Open russelljjarvis opened 6 years ago
With regards to the issue of where to store data that this notebook generates (GH is for source code not data). I recently read: https://www.nature.com/articles/sdata201618 Direct quote: "Apparently in response to this, we see the emergence of numerous general-purpose data repositories" ... to open globally-scoped repositories such as Dataverse7, FigShare (http://figshare.com), Dryad8, Mendeley Data (https://data.mendeley.com/), Zenodo (http://zenodo.org/), DataHub (http://datahub.io), DANS (http://www.dans.knaw.nl/), and EUDat9."

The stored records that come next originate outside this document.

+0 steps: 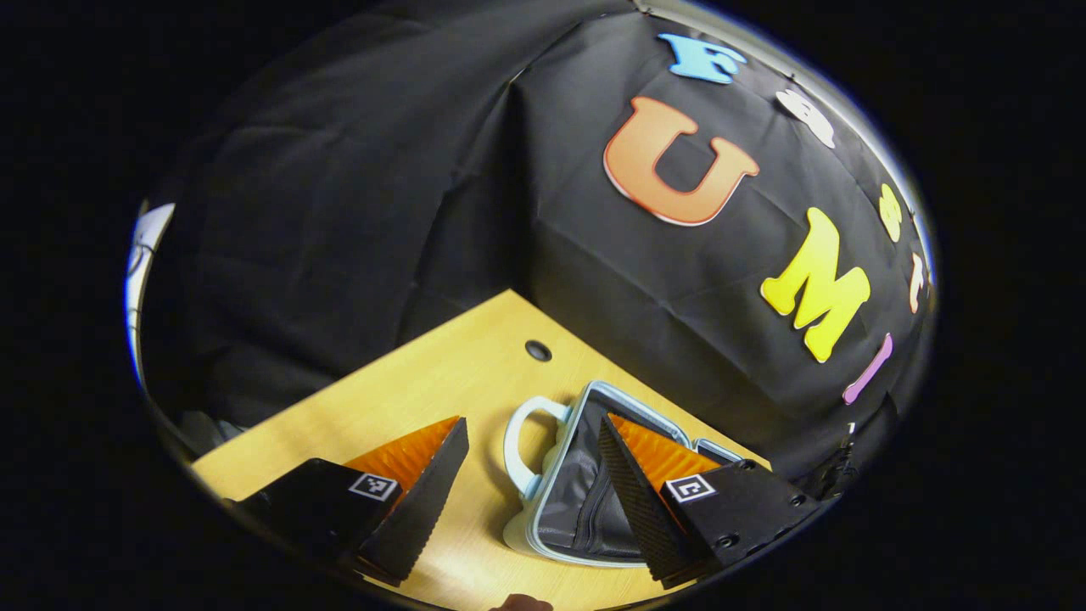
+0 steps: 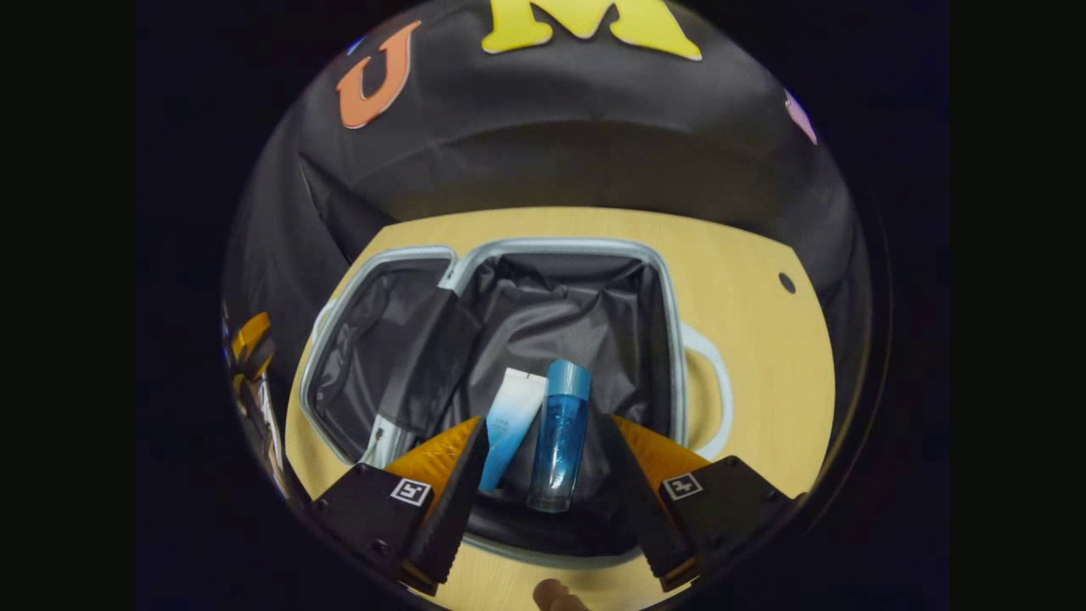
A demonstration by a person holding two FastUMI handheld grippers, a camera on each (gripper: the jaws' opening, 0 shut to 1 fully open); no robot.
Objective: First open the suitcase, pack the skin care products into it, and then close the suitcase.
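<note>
An open suitcase [image 2: 670,280] lies flat on the table [image 2: 764,255], a blue bottle [image 2: 560,433] and white tube [image 2: 513,420] resting in its right half. The right tongs [image 2: 543,496] hang spread above them, apparently just emptied; the left tongs [image 1: 530,484], also spread, wait near the handle [image 1: 519,441].

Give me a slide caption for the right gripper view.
Open right gripper above open suitcase holding blue bottle and tube.
</note>
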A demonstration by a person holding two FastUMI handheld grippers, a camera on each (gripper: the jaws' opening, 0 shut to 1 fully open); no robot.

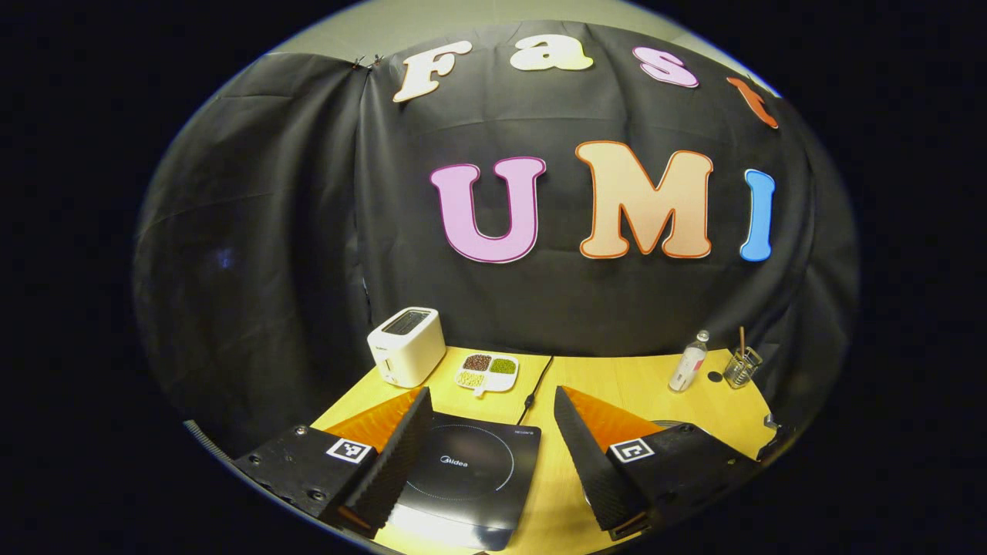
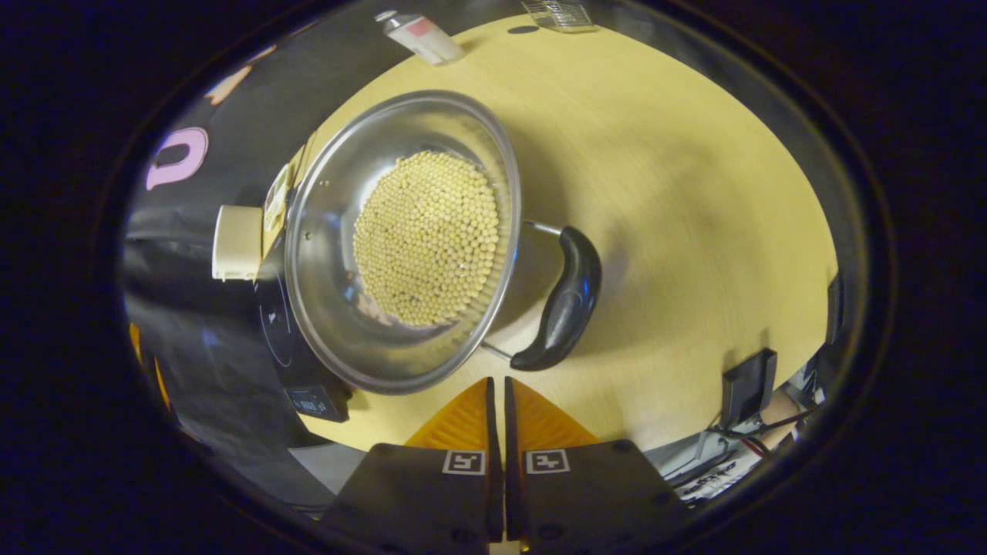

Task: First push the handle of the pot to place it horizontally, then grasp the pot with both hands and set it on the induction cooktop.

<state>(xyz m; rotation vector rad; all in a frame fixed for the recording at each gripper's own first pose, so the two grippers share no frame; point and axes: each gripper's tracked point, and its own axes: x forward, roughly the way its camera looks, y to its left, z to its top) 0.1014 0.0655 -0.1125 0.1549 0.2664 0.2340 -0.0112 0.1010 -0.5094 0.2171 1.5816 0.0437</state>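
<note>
I see the pot in the right gripper view, a shiny steel one sitting on the wooden bench, its bowl holding a mound of pale round beans. Its dark handle curves off the side of the rim that faces my right gripper, and the handle's lower end lies just beyond the fingertips. My right gripper has its fingers pressed together with only a thin slit between them and nothing held; the tips sit close to the pot's rim, but I cannot tell whether they touch it.

On the pot's far side in this view, the black cooktop peeks out from behind the rim, just beside the pot. A white toaster is farther off, past the cooktop.

In the left gripper view, my left gripper is spread wide and holds nothing. It hangs over the cooktop, which lies flat on the bench between the two fingers, nearer the left one. Behind it I see the toaster, a small divided dish of different beans beside it, and a black cord running back along the bench. Farther right stand a bottle and a small holder with a stick in it.
</note>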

Dataverse and Datahub both sound like they might be API driven.
I arrived at the OSF for data storage, as I think it is created by similar developers behind RRIDs and scicrunch etc. It also has an API.
Also relating to this notebook. I have recently learned the dask bag idiom, which can be used on collections (including pandas type collections). I applied it here in a different context but I believe it will be better for us in the long run.
import dask.bag as db
import pandas as pd
sl = [ (i, val) for i, val in enumerate(t_analysis.searchList) ]
b = db.from_sequence(sl, npartitions=8)
obj_arrs = list(db.map(t_analysis.iter_over,b).compute())
df = pd.DataFrame(data=obj_arrs)
df
Although the sciunit score objects are not stored directly inside the data transport container objects, because of dask bags, a dask/pandas data frame of the scores are retrieved from the workers, and aggregated on the controller.
I made this graphically improved ipython notebook designed to illustrate the efficiency of the neuronunit optimization: https://github.com/russelljjarvis/neuronunit/blob/results/neuronunit/unit_test/test_ga_versus_grid.ipynb I hope it is not too late for the next release.